Coal provides over a quarter of the world’s primary energy needs and generates 40 per cent of the world’s electricity. Two thirds of global steel production depends on coal.
Global consumption of coal is growing faster than that of oil or natural gas - a reverse of the situation in earlier decades. From 2000 to 2005, coal extraction expanded at an average of 4.8 per cent per year compared to 1.6 per cent per year for oil: although world natural gas consumption had been racing ahead in past years, in 2005 it actually fell slightly.
Looking to the future, many analysts who are concerned about emerging supply constraints for oil and gas foresee a compensating shift to lower-quality fuels. Coal can be converted to a gaseous or liquid fuel, and coal gasification and coal-to-liquids plants are being constructed at record rates.
This expanded use of coal is worrisome to advocates of policies to protect the global climate, some of whom place great hopes in new (mostly untested) technologies to capture and sequester carbon from coal gasification. With or without such technologies, there will almost certainly be more coal in our near future.
According to the widely accepted view, at current production levels proven coal reserves will last 155 years (this according to the World Coal Institute). The US Department of Energy (USDoE) projects annual global coal consumption to grow 2.5 per cent a year through 2030, by which time world consumption will be nearly double that of today.
A startling report: less than we thought!
However, future scenarios for global coal consumption are cast into doubt by two recent European studies on world coal supplies. The first, Coal: Resources and Future Production (PDF 630KB), published on April 5 by the Energy Watch Group, which reports to the German Parliament, found that global coal production could peak in as few as 15 years. This astonishing conclusion was based on a careful analysis of recent reserves revisions for several nations.
The report’s authors (Werner Zittel and Jörg Schindler) note that, with regard to global coal reserves, “the data quality is very unreliable”, especially for China, South Asia, and the Former Soviet Union countries. Some nations (such as Vietnam) have not updated their proved reserves for decades, in some instances not since the 1960s. China’s last update was in 1992; since then, 20 per cent of its reserves have been consumed, though this is not revealed in official figures.
However, since 1986 all nations with significant coal resources (except India and Australia) that have made the effort to update their reserves estimates have reported substantial downward revisions. Some countries - including Botswana, Germany, and the UK - have downgraded their reserves by more than 90 per cent. Poland’s reserves are now 50 per cent smaller than was the case 20 years ago.
These downgrades cannot be explained by volumes produced during this period. The best explanation, say the EWG report’s authors, is that nations now have better data from more thorough surveys. If that is the case, then future downward revisions are likely from countries that still rely on decades-old reserves estimates.

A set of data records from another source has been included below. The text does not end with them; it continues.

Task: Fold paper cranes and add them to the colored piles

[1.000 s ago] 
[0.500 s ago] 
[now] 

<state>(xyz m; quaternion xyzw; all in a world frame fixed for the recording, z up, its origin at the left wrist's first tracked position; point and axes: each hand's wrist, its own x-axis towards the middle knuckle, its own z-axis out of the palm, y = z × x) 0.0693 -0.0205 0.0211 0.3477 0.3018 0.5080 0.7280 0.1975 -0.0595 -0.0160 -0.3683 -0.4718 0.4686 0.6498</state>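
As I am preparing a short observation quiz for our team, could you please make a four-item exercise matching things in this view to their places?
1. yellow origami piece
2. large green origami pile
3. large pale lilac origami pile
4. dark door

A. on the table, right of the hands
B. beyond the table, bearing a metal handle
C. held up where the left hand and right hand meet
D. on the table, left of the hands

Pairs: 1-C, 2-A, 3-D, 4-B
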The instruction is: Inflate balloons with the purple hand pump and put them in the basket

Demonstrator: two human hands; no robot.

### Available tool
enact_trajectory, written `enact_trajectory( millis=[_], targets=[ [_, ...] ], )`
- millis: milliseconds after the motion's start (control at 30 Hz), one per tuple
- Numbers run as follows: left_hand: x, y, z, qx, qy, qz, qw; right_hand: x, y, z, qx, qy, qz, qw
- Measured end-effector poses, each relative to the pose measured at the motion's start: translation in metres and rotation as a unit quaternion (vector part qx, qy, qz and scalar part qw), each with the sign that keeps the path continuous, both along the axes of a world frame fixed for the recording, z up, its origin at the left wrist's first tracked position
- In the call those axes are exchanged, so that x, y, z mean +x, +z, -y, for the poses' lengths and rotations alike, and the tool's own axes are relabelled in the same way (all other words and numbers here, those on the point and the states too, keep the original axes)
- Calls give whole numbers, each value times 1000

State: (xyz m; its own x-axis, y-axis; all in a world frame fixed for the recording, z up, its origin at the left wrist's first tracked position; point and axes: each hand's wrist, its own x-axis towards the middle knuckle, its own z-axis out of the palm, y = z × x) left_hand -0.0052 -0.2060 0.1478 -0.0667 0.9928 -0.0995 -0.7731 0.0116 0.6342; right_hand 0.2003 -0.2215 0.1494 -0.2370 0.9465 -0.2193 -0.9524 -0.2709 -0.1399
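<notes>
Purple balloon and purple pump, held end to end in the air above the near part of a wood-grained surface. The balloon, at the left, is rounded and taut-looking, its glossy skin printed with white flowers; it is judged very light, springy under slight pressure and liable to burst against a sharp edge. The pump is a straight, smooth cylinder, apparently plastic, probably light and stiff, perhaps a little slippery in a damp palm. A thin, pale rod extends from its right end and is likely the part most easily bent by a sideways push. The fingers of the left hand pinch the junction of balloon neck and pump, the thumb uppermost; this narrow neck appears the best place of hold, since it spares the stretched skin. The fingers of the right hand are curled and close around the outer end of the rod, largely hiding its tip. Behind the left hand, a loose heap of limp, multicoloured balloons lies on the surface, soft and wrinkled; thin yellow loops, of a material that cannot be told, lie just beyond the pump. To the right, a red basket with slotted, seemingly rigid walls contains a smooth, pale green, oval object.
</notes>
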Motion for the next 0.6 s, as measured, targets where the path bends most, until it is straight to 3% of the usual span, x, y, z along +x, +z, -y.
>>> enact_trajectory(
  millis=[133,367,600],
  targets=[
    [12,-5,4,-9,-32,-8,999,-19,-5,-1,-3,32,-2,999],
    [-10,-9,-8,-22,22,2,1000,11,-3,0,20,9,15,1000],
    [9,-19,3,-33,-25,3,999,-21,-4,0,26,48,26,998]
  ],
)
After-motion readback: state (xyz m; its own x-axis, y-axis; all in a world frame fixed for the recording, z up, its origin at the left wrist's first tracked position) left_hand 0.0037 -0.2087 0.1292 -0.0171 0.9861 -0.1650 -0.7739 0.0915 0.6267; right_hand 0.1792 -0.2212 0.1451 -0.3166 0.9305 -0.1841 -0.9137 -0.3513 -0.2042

Altogether, the world’s reserves of coal have dwindled from 10 trillion tons of hard coal equivalent to 4.2 trillion tons in 2005 - a 60 per cent downward revision in 25 years.
China (the world’s primary consumer) and the US (the nation with the largest reserves) are keys to the future of coal. China reports 55 years of coal reserves at current consumption rates. Subtracting quantities consumed since 1992, the last year reserves figures were updated, this declines to 40 to 45 years. However, the calculation assumes constant rates of usage, which is unrealistic since consumption is increasing rapidly. Already China has shifted from being a minor coal exporter to being a net coal importer. Moreover, we must factor in the peaking phenomenon common to the extraction of all non-renewable resources (the peak of production typically occurs long before the resource is exhausted).
The EWG report’s authors, taking these factors into account, state: “it is likely that China will experience peak production within the next 5-15 years, followed by a steep decline.” Only if China’s reported coal reserves are in reality much larger than reported will Chinese coal production rates not peak “very soon” and fall rapidly.
The United States is the world’s second-largest producer, surpassing the two next important producer states (India and Australia) by nearly a factor of three. Its reserves are so large that America has been called “the Saudi Arabia of coal”. The US has already passed its peak of production for high-quality coal (from the Appalachian Mountains and the Illinois basin) and has seen production of bituminous coal decline since 1990. However, growing extraction of sub-bituminous coal in Wyoming has more than compensated for this.